• **Exercise objective**: Tally every line below where "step" appears, then report the total alone.

++++++

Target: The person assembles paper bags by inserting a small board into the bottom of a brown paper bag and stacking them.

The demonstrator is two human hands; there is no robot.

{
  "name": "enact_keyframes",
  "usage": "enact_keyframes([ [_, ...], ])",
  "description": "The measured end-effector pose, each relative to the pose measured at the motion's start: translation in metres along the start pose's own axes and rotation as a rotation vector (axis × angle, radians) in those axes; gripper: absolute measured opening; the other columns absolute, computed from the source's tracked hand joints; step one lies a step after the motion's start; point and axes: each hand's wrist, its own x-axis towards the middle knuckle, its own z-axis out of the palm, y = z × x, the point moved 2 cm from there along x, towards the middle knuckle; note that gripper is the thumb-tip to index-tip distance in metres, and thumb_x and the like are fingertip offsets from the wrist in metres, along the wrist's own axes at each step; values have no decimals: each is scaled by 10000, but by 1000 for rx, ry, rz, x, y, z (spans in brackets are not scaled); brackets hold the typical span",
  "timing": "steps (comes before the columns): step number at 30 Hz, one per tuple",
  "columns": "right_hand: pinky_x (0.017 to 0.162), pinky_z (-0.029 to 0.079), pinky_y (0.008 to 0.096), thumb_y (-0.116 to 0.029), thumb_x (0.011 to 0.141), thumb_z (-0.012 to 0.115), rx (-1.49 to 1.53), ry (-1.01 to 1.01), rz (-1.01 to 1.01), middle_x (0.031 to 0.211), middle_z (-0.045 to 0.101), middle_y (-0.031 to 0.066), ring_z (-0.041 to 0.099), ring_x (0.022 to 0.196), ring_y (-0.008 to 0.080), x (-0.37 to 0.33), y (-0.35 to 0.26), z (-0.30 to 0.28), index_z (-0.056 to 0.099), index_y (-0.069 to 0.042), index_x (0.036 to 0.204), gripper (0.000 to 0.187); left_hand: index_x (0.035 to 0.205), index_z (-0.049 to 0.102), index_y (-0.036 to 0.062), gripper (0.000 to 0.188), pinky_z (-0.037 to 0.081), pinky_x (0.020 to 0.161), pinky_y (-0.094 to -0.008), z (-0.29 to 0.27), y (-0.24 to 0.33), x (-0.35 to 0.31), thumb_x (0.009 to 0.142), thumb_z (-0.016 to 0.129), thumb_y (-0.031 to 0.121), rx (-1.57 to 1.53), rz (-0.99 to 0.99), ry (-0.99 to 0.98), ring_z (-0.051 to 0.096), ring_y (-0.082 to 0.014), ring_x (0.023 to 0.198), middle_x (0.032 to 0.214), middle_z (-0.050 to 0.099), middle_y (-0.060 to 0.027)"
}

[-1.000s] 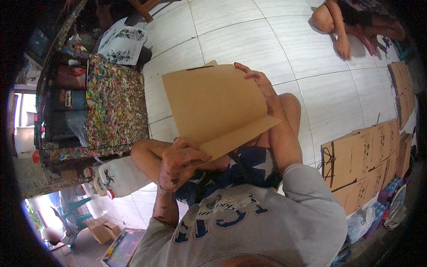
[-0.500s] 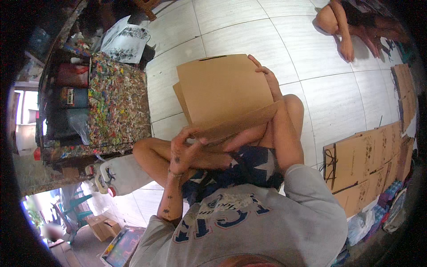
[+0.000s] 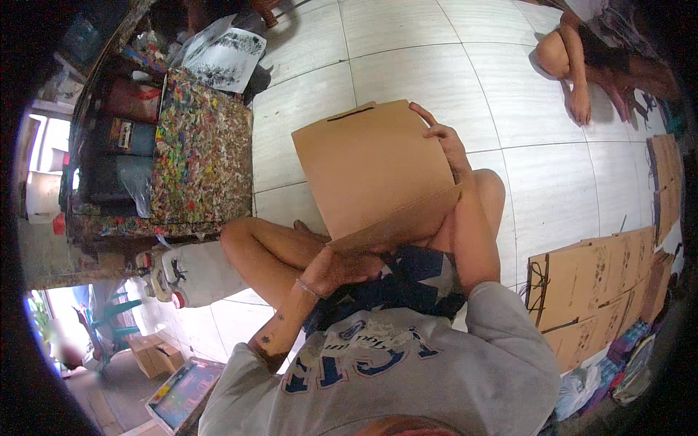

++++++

• **Output of the exercise**: 2